Jamais encore un texte officiel du CRIF, que préside Alain de Rothschild, n'était allé si loin. Peu de mois après, le président Valéry Giscard d'Estaing créera, justement, les conditions requises et provoquera non seulement une situation de divorce entre les Juifs et le gouvernement, mais, dans une moindre mesure, il est vrai, entre les Juifs et les institutions qui à ce jour les représentaient au plan politique.

Tollé général

Le 3 mars 1980, début du périple qui conduit le président de la République dans les Émirats arabes, Valéry Giscard d'Estaing prononce, au Koweït, une allocution dans laquelle il est question du « retrait d'Israël des territoires occupés en 1967 », de la « reconnaissance des droits légitimes du peuple palestinien » et de son droit à l'autodétermination. Jusqu'à son arrivée à Amman en fin de semaine, le président de la République continue à évoquer l'« autodétermination du peuple palestinien » et ce n'est qu'en Jordanie pour la première fois qu'il mentionne explicitement les droits d'Israël. Mais, en Jordanie, le président de la République contemplera aussi à la jumelle cette terre d'Israël qu'à ce jour, et malgré de nombreux voyages en terre arabe, il n'a jamais voulu fouler.

L'attitude du président de la République soulève un véritable tollé auprès de la quasi-totalité des Juifs de France. Le CRIF à son tour fait part de son indignation et, par la suite, son président ira jusqu'à préconiser de geler les relations du CRIF avec les pouvoirs publics. Le fait qu'à la sortie de Matignon, où les dirigeants du CRIF avaient été reçus par Raymond Barre pendant le voyage arabe du président de la République, ces dirigeants se soient abstenus de toute déclaration publique est interprété comme le signe d'une réserve et d'une timidité qui va au-delà du supportable, et d'aucuns s'interrogent sur la possibilité fondamentale du CRIF d'exercer sur le gouvernement une influence qui soit dissuasive. La seule dissuasion qui, d'une manière ou d'une autre, pourrait être efficace restant une opposition électorale sous la forme notamment d'un vote-sanction. Or, justement, la France vit déjà à un certain rythme pré-électoral, et la question est posée par les médias de l'importance pratique du vote des Juifs de France, de leurs alliés et amis.

Solidarité

Les événements prennent un cours d'autant plus spectaculaire qu'après une année d'interruption les Juifs de France sont invités à manifester publiquement leur solidarité avec Israël dans le cadre des 12 Heures pour Israël, le 27 avril 1980. Lancées en 1976 par un groupe de jeunes cadres du Comité juif d'action et relayées par l'Appel juif unifié, les 12 Heures pour Israël avaient alors connu un succès retentissant.

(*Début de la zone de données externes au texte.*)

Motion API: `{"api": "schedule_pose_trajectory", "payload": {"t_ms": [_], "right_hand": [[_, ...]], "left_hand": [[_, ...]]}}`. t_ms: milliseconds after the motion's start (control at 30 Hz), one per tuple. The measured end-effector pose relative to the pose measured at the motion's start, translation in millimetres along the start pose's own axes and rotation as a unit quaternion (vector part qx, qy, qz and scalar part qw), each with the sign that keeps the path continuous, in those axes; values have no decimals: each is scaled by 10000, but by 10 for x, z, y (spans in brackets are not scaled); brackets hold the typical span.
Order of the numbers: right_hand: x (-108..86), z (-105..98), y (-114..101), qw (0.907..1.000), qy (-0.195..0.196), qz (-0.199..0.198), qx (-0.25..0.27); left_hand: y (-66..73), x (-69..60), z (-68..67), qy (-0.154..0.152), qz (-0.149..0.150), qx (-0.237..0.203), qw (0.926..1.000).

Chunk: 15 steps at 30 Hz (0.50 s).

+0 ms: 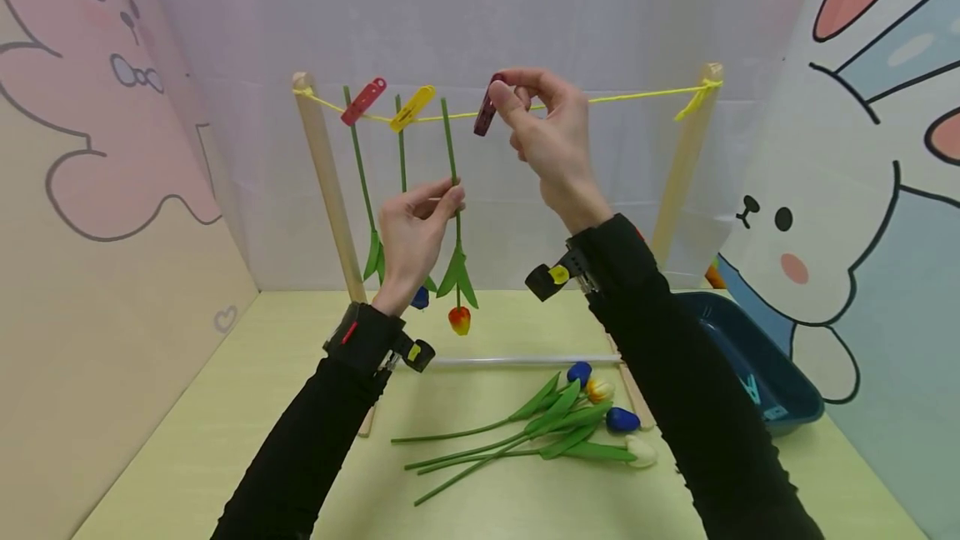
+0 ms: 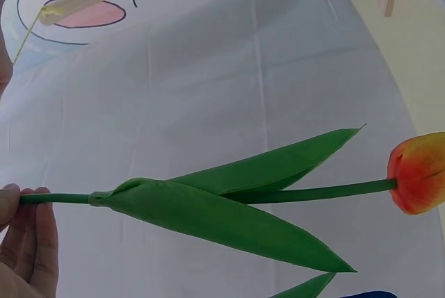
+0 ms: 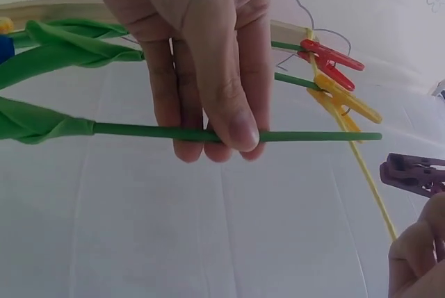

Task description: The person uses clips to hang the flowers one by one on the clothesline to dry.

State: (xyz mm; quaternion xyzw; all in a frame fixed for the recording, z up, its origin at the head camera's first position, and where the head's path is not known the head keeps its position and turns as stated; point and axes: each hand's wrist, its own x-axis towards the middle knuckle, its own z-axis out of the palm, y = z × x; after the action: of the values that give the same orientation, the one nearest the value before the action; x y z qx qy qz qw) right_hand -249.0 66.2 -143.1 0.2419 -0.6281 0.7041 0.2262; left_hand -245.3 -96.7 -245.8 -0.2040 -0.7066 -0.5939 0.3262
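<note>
My left hand [image 1: 416, 232] pinches the green stem of an orange-red tulip [image 1: 460, 321], which hangs flower down with its stem end at the yellow line [image 1: 622, 97]. In the left wrist view the same tulip [image 2: 417, 173] shows its long leaves. Between thumb and fingers my right hand [image 1: 551, 136] holds a dark purple clothespin [image 1: 486, 111] close to the line, right of the stem. The right wrist view shows the clothespin [image 3: 414, 173] apart from the stem. A red clothespin [image 1: 363, 102] and a yellow clothespin [image 1: 412, 108] hold two more stems on the line.
Wooden posts [image 1: 326, 190] carry the line, with a pale crossbar [image 1: 517, 361] low between them. Several tulips [image 1: 540, 427] with blue, white and yellowish heads lie on the table [image 1: 187, 440]. A dark blue basin [image 1: 780, 382] at the right contains a light blue clothespin [image 1: 750, 388].
</note>
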Motion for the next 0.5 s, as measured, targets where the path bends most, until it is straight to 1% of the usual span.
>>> {"api": "schedule_pose_trajectory", "payload": {"t_ms": [133,267,333,500], "right_hand": [[35,79,-11,9977,270,77,621],[64,175,-1,9902,622,224,1229],[79,226,10,9869,760,304,1390],[114,327,52,9835,1010,285,1472]], "left_hand": [[10,20,-1,17,-50,64,10000],[16,38,-6,19,-10,126,9999],[17,46,-6,16,23,106,9999],[21,67,7,24,62,87,9999]]}}
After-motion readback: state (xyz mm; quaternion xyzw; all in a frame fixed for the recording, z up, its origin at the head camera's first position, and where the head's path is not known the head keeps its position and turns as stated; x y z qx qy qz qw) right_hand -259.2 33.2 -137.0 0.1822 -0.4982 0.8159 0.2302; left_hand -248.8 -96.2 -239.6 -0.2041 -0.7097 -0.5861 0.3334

Kermesse et fête, déclarations politiques, engagements et tables rondes constituent ce qu'on peut appeler la fête du judaïsme français. L'Appel juif unifié, présidé par Guy de Rothschild, jouait sans aucun doute la carte d'une certaine modération. Au surplus, l'organisation avait décidé, depuis 1978, de surseoir à semblable manifestation. Mais le Comité juif d'action, toujours dirigé par son fondateur Henri Hajdenberg, jeune avocat de 33 ans, prend, lui, une vigueur nouvelle.

Sous le nom de Renouveau juif, il trouve les structures d'accueil adéquates dans le cadre de l'Organisation sioniste de France. C'est lui, cette fois, qui est le seul organisateur des 12 Heures pour Israël. L'Appel juif unifié, dans un premier temps, envisage de bouder le rassemblement du 27 avril ; il est cependant rapidement débordé par la base, et une foule immense (évaluée à 150 000 personnes par le Renouveau juif) se presse au parc des Expositions de la porte de Pantin. La manifestation prend dès le départ un tour très politique et la venue d'Eliahou Ben Elissar, premier ambassadeur d'Israël en Égypte, illustre cette « autre politique pour la France » que suggère avec force le Renouveau juif en lançant une campagne pour que le chef du gouvernement israélien et le président de la République arabe d'Égypte soient l'un et l'autre invités à Paris.

Constat d'échec

Mais, au-delà de l'opposition des Juifs de France (sans doute dans leur grande majorité) à la politique française au Proche-Orient, les 12 Heures pour Israël de 1980 éveillent aussi, et pour la première fois de façon aussi prononcée, les doutes de nombreux Juifs français dans la sagesse, le courage et l'engagement des notables qui dirigent la communauté juive de France. Dans son discours final, Henri Hajdenberg dresse un « constat d'échec » de l'action entreprise par les dirigeants communautaires et dénonce « la faillite politique dans laquelle ils ont plongé » toute la communauté. Et il mentionne explicitement « les Rothschild ».